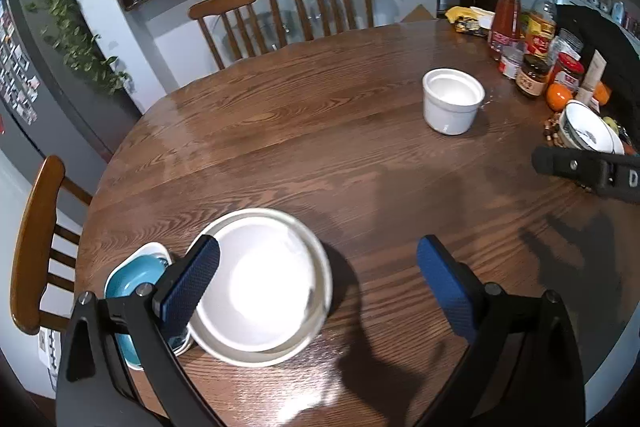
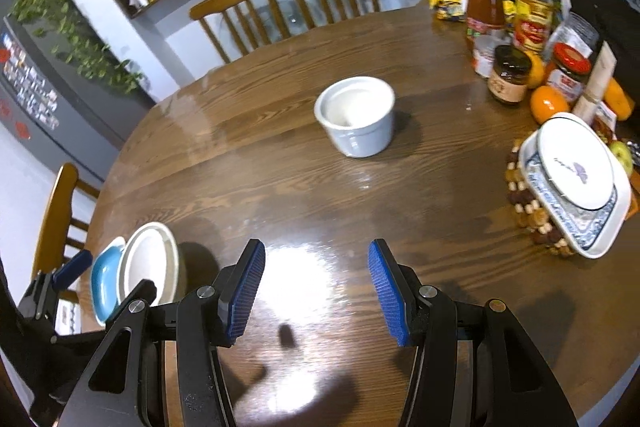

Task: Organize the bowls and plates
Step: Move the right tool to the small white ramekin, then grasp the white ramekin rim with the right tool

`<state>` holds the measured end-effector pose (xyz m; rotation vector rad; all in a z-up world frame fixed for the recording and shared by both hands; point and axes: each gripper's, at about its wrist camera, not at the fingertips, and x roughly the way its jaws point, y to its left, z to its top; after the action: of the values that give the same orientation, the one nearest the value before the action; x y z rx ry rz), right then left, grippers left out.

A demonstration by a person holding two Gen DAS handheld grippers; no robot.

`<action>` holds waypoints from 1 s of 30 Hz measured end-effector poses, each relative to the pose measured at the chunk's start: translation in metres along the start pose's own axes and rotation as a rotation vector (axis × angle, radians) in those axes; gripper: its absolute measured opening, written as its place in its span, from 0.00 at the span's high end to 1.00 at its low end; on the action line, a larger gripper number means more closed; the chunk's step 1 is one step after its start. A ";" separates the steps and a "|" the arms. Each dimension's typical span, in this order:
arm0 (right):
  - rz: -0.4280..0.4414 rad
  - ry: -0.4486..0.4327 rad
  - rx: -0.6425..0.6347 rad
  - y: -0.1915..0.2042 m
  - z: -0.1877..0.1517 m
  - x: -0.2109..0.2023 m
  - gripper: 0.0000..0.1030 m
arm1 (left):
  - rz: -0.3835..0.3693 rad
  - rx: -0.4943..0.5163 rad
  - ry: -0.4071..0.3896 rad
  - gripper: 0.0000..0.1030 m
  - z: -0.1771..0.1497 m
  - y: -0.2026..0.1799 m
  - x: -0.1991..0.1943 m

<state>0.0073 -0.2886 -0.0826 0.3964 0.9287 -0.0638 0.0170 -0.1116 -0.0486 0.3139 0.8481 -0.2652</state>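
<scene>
In the left wrist view, a blue dish [image 1: 134,277] sits at the lower left of the frame on a white square plate [image 1: 154,249], partly hidden behind the left finger of the left gripper [image 1: 318,269]. Just right of it a wide white bowl [image 1: 262,287] rests on the wooden desk [image 1: 320,131], its left rim overlapped by that same finger; the gripper's fingers are spread wide, nothing is pinched, and the right finger stands over bare wood. Farther right and higher in the frame, a small white ramekin [image 1: 452,101] stands alone, well apart from the gripper. At the right edge a patterned bowl [image 1: 586,129] sits near jars and bottles [image 1: 532,39].

In the right wrist view, the right gripper [image 2: 316,287] hangs at lower centre, fingers spread over bare desk, empty. The ramekin lies above it, mid-frame; the stacked plates [image 2: 576,179] lie at the right on a beaded trivet [image 2: 524,199].
</scene>
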 end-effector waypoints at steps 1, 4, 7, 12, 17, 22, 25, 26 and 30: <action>-0.006 -0.003 0.005 -0.003 0.002 0.000 0.47 | -0.004 0.004 -0.003 0.04 0.001 -0.003 0.000; -0.017 -0.011 0.016 -0.012 0.011 0.000 0.47 | -0.012 0.011 -0.009 0.04 0.004 -0.010 0.000; -0.024 -0.020 0.030 -0.021 0.019 0.001 0.47 | -0.018 0.013 -0.009 0.04 0.005 -0.013 0.001; -0.022 -0.017 0.075 -0.035 0.044 0.018 0.47 | -0.023 -0.005 0.006 0.04 0.008 -0.016 0.008; -0.054 0.021 0.115 -0.048 0.076 0.055 0.47 | -0.031 -0.053 0.014 0.04 0.016 -0.012 0.018; -0.101 0.066 0.166 -0.060 0.101 0.094 0.47 | -0.033 -0.100 0.036 0.04 0.026 -0.008 0.030; -0.061 0.101 0.191 -0.062 0.107 0.113 0.47 | -0.019 -0.100 0.041 0.04 0.031 -0.010 0.036; -0.045 0.113 0.199 -0.063 0.109 0.119 0.47 | -0.018 -0.101 0.045 0.04 0.031 -0.010 0.038; -0.020 0.150 0.204 -0.061 0.113 0.138 0.51 | -0.022 -0.105 0.060 0.04 0.033 -0.014 0.044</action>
<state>0.1632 -0.3700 -0.1497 0.5868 1.0785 -0.1493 0.0625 -0.1415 -0.0642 0.2161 0.9219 -0.2315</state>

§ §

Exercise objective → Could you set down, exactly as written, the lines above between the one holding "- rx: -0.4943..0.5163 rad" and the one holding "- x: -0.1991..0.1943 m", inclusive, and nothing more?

Exercise response →
  - rx: -0.4943..0.5163 rad
  - ry: -0.4071..0.3896 rad
  - gripper: 0.0000..0.1030 m
  - z: -0.1771..0.1497 m
  - y: -0.2026..0.1799 m
  - x: -0.1991..0.1943 m

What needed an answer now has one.